Once a patient has been diagnosed with cancer, it is important for the physician to evaluate the extent of the disease and identify where the cancer began, how big it is and whether it has spread within the body. The physician may use imaging, biopsies and surgery to determine the true extent of the disease. This process is referred to as staging, and the goal is to put patients with similar prognoses and treatments into the same staging group which determines their treatment. Anatomic staging is applicable to almost all cancers except for most forms of leukemia which are not anatomically localized like other cancers.
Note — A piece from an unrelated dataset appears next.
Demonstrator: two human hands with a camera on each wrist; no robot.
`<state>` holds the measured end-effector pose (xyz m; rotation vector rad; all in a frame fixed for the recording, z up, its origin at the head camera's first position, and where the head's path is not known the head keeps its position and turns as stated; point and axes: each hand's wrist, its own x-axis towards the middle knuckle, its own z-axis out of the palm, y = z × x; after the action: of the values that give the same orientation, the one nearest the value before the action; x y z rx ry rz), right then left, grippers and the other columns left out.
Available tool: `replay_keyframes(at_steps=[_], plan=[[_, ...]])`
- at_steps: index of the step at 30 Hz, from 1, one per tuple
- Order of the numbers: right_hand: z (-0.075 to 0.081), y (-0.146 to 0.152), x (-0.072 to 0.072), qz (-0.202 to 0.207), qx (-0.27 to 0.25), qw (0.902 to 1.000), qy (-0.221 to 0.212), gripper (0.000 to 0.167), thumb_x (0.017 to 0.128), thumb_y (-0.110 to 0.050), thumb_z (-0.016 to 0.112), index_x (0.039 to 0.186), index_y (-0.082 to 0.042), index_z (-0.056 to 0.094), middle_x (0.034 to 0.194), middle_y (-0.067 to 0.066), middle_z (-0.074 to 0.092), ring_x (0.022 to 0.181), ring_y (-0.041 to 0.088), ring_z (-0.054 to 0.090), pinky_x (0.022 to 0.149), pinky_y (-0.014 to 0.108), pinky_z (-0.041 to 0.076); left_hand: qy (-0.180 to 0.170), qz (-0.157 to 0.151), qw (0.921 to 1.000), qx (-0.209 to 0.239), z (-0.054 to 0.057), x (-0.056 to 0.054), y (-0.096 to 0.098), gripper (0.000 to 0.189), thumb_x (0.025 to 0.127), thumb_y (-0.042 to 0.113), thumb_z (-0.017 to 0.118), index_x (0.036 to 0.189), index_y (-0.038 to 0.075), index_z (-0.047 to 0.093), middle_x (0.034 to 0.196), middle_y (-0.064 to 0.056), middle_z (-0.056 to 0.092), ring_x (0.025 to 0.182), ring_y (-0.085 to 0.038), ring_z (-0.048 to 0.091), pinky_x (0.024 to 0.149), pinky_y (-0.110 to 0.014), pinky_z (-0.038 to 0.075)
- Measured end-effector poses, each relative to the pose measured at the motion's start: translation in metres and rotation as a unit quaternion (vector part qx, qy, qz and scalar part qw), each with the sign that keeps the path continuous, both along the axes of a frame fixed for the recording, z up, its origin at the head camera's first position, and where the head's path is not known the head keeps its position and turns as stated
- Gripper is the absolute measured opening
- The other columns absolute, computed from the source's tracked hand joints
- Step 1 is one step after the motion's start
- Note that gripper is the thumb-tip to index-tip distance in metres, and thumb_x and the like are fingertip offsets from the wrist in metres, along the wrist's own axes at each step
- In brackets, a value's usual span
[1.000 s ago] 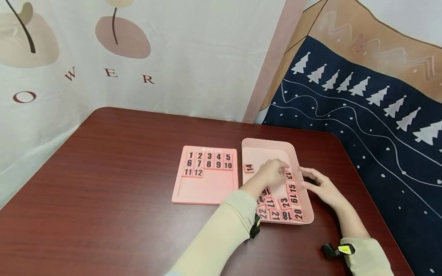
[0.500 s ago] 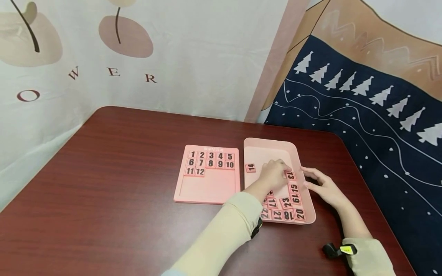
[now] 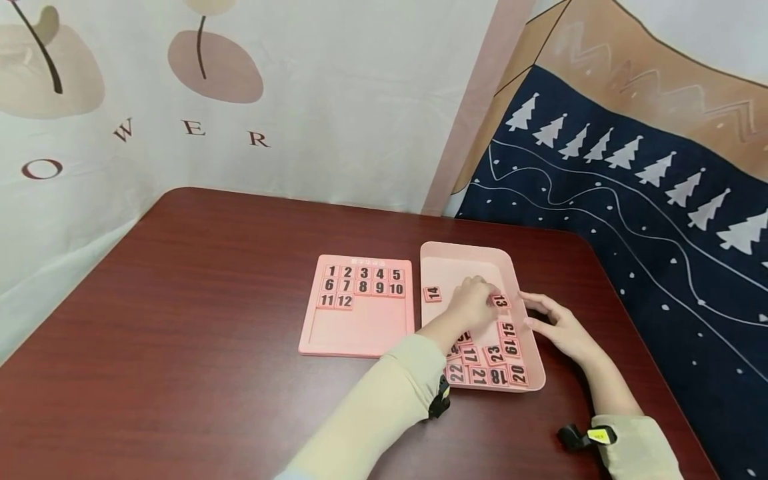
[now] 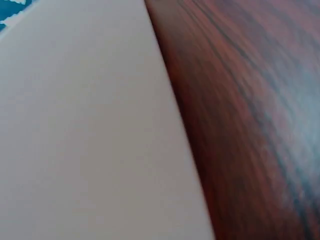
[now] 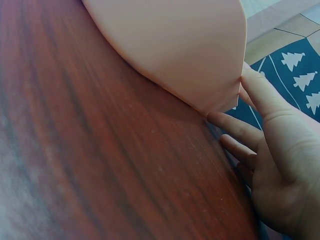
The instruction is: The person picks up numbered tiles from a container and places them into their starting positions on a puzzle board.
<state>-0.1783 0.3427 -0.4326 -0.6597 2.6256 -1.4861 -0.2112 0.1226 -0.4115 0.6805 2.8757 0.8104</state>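
Centrally, just right of the middle of the head view, the left hand [image 3: 474, 303] reaches into a pink tray [image 3: 459, 265], thumb and fingers pinching tile 13 [image 3: 501, 302] by its edge near the tray's right wall. At the right of the frame, the right hand [image 3: 561, 328] has its thumb and fingers spread apart — the tips touch the outside of that wall. Tile 14 [image 3: 432, 294] lies alone at the tray's left side; tile 15 [image 3: 507, 329] and tile 19 [image 3: 511, 347] lie below tile 13, and further tiles [image 3: 478, 376] are grouped toward the tray's lower end. Immediately left of the tray, a pink board [image 3: 354, 337] carries tiles 1 to 12 [image 3: 363, 273] in three rows — five, five and two. Tray and board rest on a reddish-brown table [image 3: 210, 320]. A dark blue cloth [image 3: 648, 220] printed with white trees occupies the right of the frame.
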Motion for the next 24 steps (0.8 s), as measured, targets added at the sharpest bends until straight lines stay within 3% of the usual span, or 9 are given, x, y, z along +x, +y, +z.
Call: replay_keyframes(at_steps=[4,7,17,24], plan=[[-0.002,0.001,-0.001,0.001,-0.003,1.0,-0.005,0.047,0.093,-0.004,0.06,0.137,0.001,0.046,0.125,-0.012,0.056,0.114,-0.004,0.048,0.092,0.013,0.035,0.01,-0.006,0.9997,0.021,0.007,0.002,-0.003,0.039,0.084,0.033,0.072,0.122,0.021,0.067,0.113,0.003,0.058,0.102,-0.013,0.049,0.081,-0.025,0.039],[-0.003,0.001,-0.001,0.002,-0.007,1.0,-0.002,0.047,0.092,-0.003,0.06,0.136,0.001,0.047,0.124,-0.014,0.056,0.115,-0.003,0.048,0.092,0.013,0.035,0.025,-0.015,0.9992,0.029,0.012,0.003,-0.006,0.041,0.083,0.033,0.074,0.122,0.021,0.067,0.115,0.003,0.059,0.103,-0.013,0.05,0.083,-0.026,0.04],[0.0,0.0,-0.001,0.009,-0.01,0.9999,0.006,0.048,0.091,0.002,0.06,0.137,0.003,0.045,0.127,0.002,0.057,0.116,-0.003,0.047,0.092,0.013,0.035,0.056,-0.03,0.995,0.077,0.019,0.008,-0.025,0.039,0.08,0.033,0.077,0.115,0.016,0.07,0.111,0.004,0.064,0.103,-0.013,0.053,0.087,-0.029,0.041],[0.0,0.0,-0.001,0.016,-0.013,0.9998,0.007,0.048,0.091,0.003,0.059,0.137,0.005,0.044,0.128,0.029,0.052,0.116,-0.004,0.047,0.093,0.013,0.035,0.078,-0.012,0.9878,0.135,0.03,0.022,-0.049,0.038,0.081,0.029,0.076,0.115,0.014,0.07,0.112,0.002,0.062,0.107,-0.014,0.051,0.091,-0.031,0.039]])
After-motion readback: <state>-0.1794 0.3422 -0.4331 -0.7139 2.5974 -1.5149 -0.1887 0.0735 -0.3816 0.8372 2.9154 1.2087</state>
TNM staging is generally used for most types of solid tumors:
Once the TNM stage has been established, a patient’s cancer will often be assigned a stage with a Roman numeral from I through IV. In general, a stage I cancer is a small, localized cancer that is usually curable, while stage IV generally denotes cancer that has spread to one or more distant metastatic site(s). Stage II and III cancers are typically large or locally advanced and may have lymph node involvement. More specific descriptions for each of these stages are available for each individual type of cancer.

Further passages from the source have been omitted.